ACTA : la Commission européenne persiste et signe

Karel De Gucht

Les commissaires européens confirment vouloir saisir la Cour de Justice de l’UE afin que celle-ci se prononce sur la conformité de l’Accord commercial anti-contrefaçon avec les droits fondamentaux. S’agit-il de clarifier la légalité de l’accord ou de désamorcer la critique ?

Prenant le contre-pied du Parlement européen, la Commission européenne a confirmé mercredi son intention de saisir la Cour de justice de l’Union européenne (CJUE). Celle-ci est appelée à se prononcer sur la conformité de l’Accord commercial anti-contrefaçon (ACTA – Anti-Counterfeiting Trade Agreement) avec les droits fondamentaux et les libertés d’expression, d’information et de protection des données. Les termes de la saisine, approuvés à l’unanimité, ont été précisés mercredi par le collège des commissaires européens : « L’ACTA est-il compatible avec les traités européens, en particulier avec la Charte des droits fondamentaux de l’Union européenne ? »

Accord controversé, l’ACTA vise à harmoniser la législation en matière de protection des droits d’auteur (musiques, films, jeux…) de propriété intellectuelle (logiciels…) et industrielle (médicaments, vêtements…). Multilatéral, il concerne l’UE et ses 27 États membres, ainsi que l’Australie, le Canada, la Corée, le Japon, le Maroc, la Nouvelle-Zélande, Singapour, la Suisse et les États-Unis.

Liberté, propriété, sécurité ?

Rappelons que l’ACTA, accord soutenu par l’exécutif européen (la Commission et le Conseil) et une majorité d’États membres de l’UE, est loin de faire l’unanimité au sein du Parlement européen. La semaine dernière, la commission parlementaire du commerce international a rejeté la proposition de renvoi du texte en justice, malgré l’avis favorable de David Martin, rapporteur de l’ACTA à l’EuroParl. De son côté, Françoise Castex, eurodéputée de l’Alliance progressiste qui milite pour le rejet de l’accord en l’état, estime qu’il est « important de ne pas entrer dans le jeu de la Commission européenne qui tente de désamorcer le débat en le ramenant sur le terrain purement juridique et technocratique. » Le Parlement européen aurait, quant à lui, « entendu l’hostilité des citoyens contre l’ACTA. »

En réponse à l’accord jugé liberticide, le collectif de hackers Anonymous a revendiqué en février le piratage de plusieurs sites web, dont celui de la Commission fédérale américaine du commerce (FTC – Federal Trade Commission). Quant à La Quadrature du Net, organisation de défense des droits et libertés des citoyens sur internet, elle insiste sur la dangerosité de l’accord. ACTA « cherche à contourner la démocratie […], son texte peut donner lieu à des interprétations ultra-répressives par les pays signataires et les juges », estime Jérémie Zimmermann, cofondateur de l’organisation. Celui-ci appelle « les eurodéputés à faire toute la lumière sur les problèmes démocratiques et politiques soulevés par l’ACTA, tels que les mesures extra-judiciaires visant à accroître la répression contre le partage de la culture en ligne. »

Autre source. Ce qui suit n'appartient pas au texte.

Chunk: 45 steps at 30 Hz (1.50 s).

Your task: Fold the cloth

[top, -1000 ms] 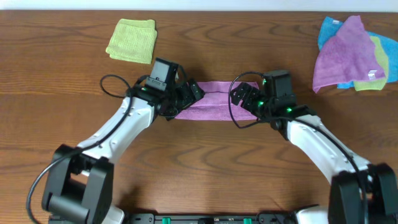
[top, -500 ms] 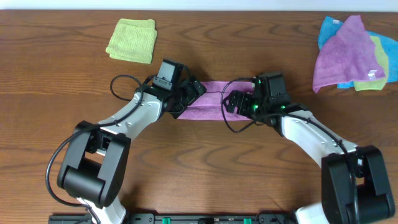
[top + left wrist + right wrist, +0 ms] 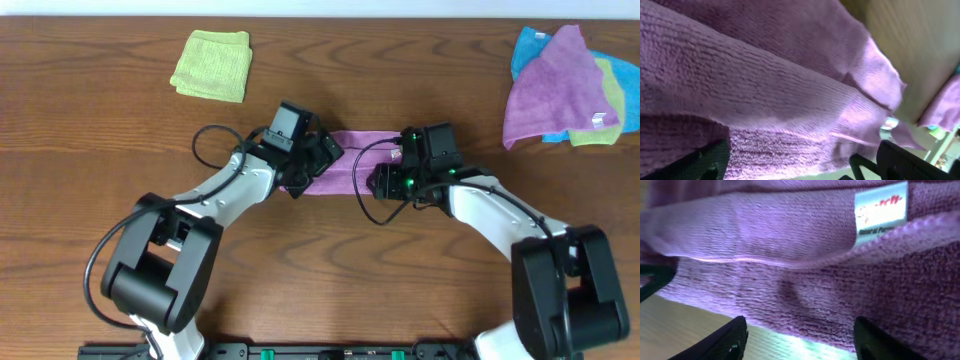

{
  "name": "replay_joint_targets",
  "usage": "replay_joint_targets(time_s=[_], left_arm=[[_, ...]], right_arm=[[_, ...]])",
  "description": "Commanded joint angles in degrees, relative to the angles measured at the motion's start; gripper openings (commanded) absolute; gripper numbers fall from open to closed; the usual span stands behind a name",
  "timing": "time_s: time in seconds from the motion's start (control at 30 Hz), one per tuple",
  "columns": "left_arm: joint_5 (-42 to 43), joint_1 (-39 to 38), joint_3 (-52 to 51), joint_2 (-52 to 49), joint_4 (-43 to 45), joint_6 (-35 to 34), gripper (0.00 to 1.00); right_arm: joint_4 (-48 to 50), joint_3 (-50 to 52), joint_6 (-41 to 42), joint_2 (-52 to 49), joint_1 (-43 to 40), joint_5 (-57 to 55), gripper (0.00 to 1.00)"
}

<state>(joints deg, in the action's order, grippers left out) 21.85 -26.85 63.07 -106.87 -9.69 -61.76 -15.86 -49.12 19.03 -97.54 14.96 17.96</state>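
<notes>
The purple cloth [image 3: 345,147] lies as a folded strip at the table's middle, its ends under both grippers. My left gripper [image 3: 312,168] is over its left end. In the left wrist view the cloth [image 3: 790,75] fills the frame and lies between the wide-apart fingers [image 3: 800,167]. My right gripper [image 3: 375,180] is over the right part. In the right wrist view its fingers [image 3: 797,340] are spread at the near edge of the cloth [image 3: 790,230], which shows a white label [image 3: 880,210]. Bare table shows between the fingertips.
A folded yellow-green cloth [image 3: 212,65] lies at the back left. A pile of purple, blue and yellow cloths [image 3: 565,85] sits at the back right. Cables loop beside both wrists.
Both grippers have moved inward along the purple cloth toward each other. The visible strip between them has become shorter.
</notes>
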Motion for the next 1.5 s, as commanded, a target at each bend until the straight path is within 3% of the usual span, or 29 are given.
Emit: replay_joint_targets(time_s=[0.0,0.03,0.47,0.73,0.87,1.07,1.23,1.33,1.47], left_arm=[[-4.6,0.1,0.8,-1.6,0.1,-0.6,0.95],[-6.0,0.1,0.8,-1.6,0.1,-0.6,0.95],[-20.1,-0.3,0.8,-1.8,10.8,-0.5,0.95],[-21.6,-0.9,0.8,-5.7,18.8,-4.7,0.95],[-19.5,-0.8,0.8,-6.8,20.9,-4.6,0.95],[-12.0,2.7,2.0,-3.2,24.6,3.8,0.95],[-5.0,5.2,3.8,-0.3,22.0,3.9,0.95],[1.3,5.4,5.5,0.2,19.5,3.5,0.95],[5.0,5.4,7.6,0.2,10.9,4.4,0.95]], right_arm=[[0.0,-0.7,-3.1,-1.0,-0.2,-1.5,0.55],[0.0,-0.7,-4.0,-1.0,-0.2,-1.5,0.49],[-0.2,-0.7,-6.5,-1.6,-0.2,-3.2,0.19],[-0.7,-0.7,-6.5,-3.8,-0.2,-3.1,0.18],[-0.9,-0.7,-6.4,-3.8,-0.2,-2.7,0.15],[-0.4,-2.0,-3.6,-3.3,-0.2,1.0,0.07],[-1.4,-5.4,-3.6,-3.1,-0.3,3.6,0.08],[-5.6,-9.1,-3.7,-2.5,-0.3,3.9,0.02],[-13.0,-13.6,-3.7,-1.0,-0.6,1.4,0.03]])
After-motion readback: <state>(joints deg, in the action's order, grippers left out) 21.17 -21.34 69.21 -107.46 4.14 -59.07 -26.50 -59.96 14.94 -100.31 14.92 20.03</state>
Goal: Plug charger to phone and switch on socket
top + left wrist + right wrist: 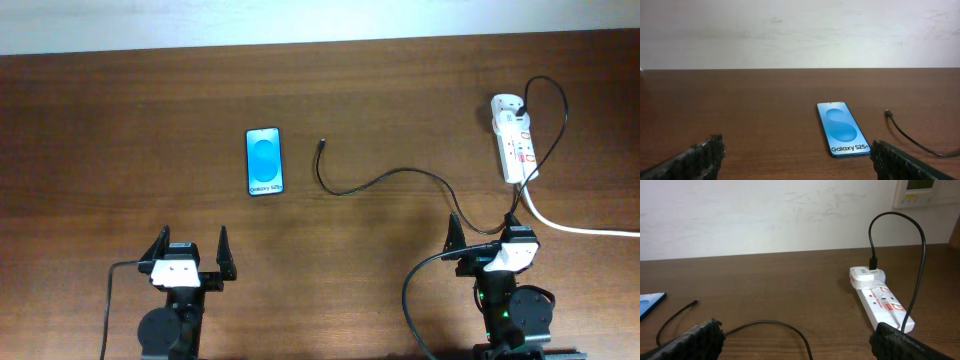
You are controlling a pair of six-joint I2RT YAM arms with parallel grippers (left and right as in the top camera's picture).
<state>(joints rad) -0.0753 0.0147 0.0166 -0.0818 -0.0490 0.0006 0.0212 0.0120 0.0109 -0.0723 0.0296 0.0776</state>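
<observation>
The phone [264,161] lies flat on the table, blue screen up; it also shows in the left wrist view [842,129]. The charger, a thin black cable [385,178], runs from the socket leftwards, its plug tip [321,143] lying free just right of the phone, apart from it. The tip shows in the left wrist view [888,113] and the right wrist view [695,301]. The socket [515,143], a white power strip with red markings, sits at the far right [879,298]. My left gripper [189,247] and right gripper [487,235] are open and empty near the front edge.
A thick white mains cord [580,228] leaves the socket toward the right edge. A white adapter [866,274] sits plugged in the socket's far end. A pale wall [800,30] runs behind the table.
</observation>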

Du côté de l’exécutif de l’Union, Karel De Gucht, commissaire européen en charge du commerce, tente d’apaiser la critique. « L’ACTA n’entravera pas la liberté sur internet ou la liberté d’expression […]. Une saisine permettra à la plus haute Cour de justice européenne de clarifier en toute indépendance la légalité de cet accord. » M. De Gucht estime en outre que l’économie européenne ne peut rester compétitive sans s’appuyer sur « l’innovation, la créativité, la qualité et l’exclusivité de la marque. » À ses yeux, la protection des emplois au sein de l’UE ainsi que la protection des consommateurs et la sécurité des produits de consommation, exigent le respect des droits de propriété intellectuelle.